Malgré ses atouts qui pourraient voir à terme émerger un « tigre des Caraïbes », Cuba manque de moyens pour financer la modernisation de ses installations industrielles et diversifier une économie trop vulnérable aux aléas de la conjoncture internationale. Après une forte croissance de 4,7% en moyenne de 1996 à 2000, l’économie cubaine a dû affronter une série de chocs successifs : impact des attentats du 11 septembre sur l’industrie touristique ; hausse du prix du pétrole doublée de la grève qui a paralysé de décembre 2002 à février 2003 l’industrie pétrolière vénézuélienne privant un temps l’île d’une source d’approvisionnement en brut à des conditions financières privilégiées ; effondrement des cours du sucre aggravant une production nationale en pleine restructuration qui ne fonctionne qu’au quart de sa production de 1989. Enfin, la reprise économique enregistrée en 2003 avec 2,6% de croissance (contre 1,1% en 2002) demeure conditionnée par la bonne tenue du secteur touristique. En outre, les réformes structurelles entamées durant les années 90 semblent marquer le pas tandis que l’ouverture aux investissements étrangers demeure encore très contrôlée. En dix ans, 578 entreprises mixtes ont été autorisées, dont 340 environ fonctionnent encore. Arrivant en tête, l’Espagne est suivie du Canada, de l’Italie et de la France. Avec 6% du stock d’investissements étrangers, soit 5,93 milliards de dollars, la présence française est diversifiée. Elle se résume toutefois à une quarantaine d’entreprises dont seulement 15 implantées sous forme d’entreprises mixtes ou de succursales parmi lesquelles Pernod Ricard qui a fêté en mars dernier ses dix ans d’association avec Havana Club, la seule marque de rhum cubaine à être exportée dans le monde et dont il détient les droits exclusifs de distribution ; Altadis, le leader mondial du cigare franco-espagnol qui détient 50% de la société mixte Habanos ; ou encore Bouygues construction, installé depuis 1998, et qui est maître d’œuvre de la construction de deux hôtels de haut standing à Varadero, principal pôle touristique à l’est de La Havane (photo) et du plus grand centre touristique de l’île à Holguin.

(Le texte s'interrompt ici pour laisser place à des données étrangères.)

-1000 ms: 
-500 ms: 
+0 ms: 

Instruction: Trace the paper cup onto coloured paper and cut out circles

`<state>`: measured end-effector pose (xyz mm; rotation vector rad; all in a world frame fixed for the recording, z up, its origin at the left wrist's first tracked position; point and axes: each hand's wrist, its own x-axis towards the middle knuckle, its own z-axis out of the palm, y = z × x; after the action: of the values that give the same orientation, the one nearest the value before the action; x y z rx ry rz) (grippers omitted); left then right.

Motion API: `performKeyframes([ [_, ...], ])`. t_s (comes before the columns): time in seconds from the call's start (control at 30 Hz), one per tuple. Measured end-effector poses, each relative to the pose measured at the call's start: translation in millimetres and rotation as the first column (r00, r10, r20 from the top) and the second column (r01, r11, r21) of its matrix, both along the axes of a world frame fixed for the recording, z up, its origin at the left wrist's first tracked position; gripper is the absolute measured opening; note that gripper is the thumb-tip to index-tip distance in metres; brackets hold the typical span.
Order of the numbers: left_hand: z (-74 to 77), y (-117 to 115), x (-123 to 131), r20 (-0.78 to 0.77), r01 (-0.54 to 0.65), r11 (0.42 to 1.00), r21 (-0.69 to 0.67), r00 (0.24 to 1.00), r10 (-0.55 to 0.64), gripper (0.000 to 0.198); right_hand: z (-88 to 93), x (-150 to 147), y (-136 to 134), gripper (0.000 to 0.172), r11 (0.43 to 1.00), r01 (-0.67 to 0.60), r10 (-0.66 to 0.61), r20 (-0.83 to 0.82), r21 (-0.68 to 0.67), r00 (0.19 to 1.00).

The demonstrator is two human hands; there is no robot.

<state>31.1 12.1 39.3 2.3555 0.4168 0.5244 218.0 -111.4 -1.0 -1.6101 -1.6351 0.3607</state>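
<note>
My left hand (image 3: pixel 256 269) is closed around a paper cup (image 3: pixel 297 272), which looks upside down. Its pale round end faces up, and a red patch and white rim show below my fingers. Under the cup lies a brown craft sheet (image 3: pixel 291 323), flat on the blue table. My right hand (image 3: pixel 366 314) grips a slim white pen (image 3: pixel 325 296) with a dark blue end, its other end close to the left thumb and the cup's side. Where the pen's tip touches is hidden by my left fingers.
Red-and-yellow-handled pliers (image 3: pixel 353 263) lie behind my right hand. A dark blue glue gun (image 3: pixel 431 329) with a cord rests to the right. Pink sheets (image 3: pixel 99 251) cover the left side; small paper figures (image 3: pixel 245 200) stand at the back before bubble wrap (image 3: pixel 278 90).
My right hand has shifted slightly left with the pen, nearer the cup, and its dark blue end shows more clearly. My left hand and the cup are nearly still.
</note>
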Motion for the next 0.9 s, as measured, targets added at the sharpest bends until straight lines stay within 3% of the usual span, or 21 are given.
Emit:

La crise diplomatique qui s’est ouverte à l’été 2003 entre l’Union européenne et La Havane n’est pas de nature à rassurer les entreprises européennes, notamment françaises, qui se voient privées des sources de financement qu’auraient pu apporter l’adhésion de Cuba aux accords de Cotonou, une fois encore repoussée. En effet, la brèche ouverte par les partisans américains d’une levée de l’embargo avec l’autorisation de ventes de produits agricoles à Cuba « pour raisons humanitaires » depuis le cyclone Michèle, place aujourd’hui les Etats-Unis en tête de ses fournisseurs agricoles, esquissant le retour en force des entreprises américaines sur l’île. C.H.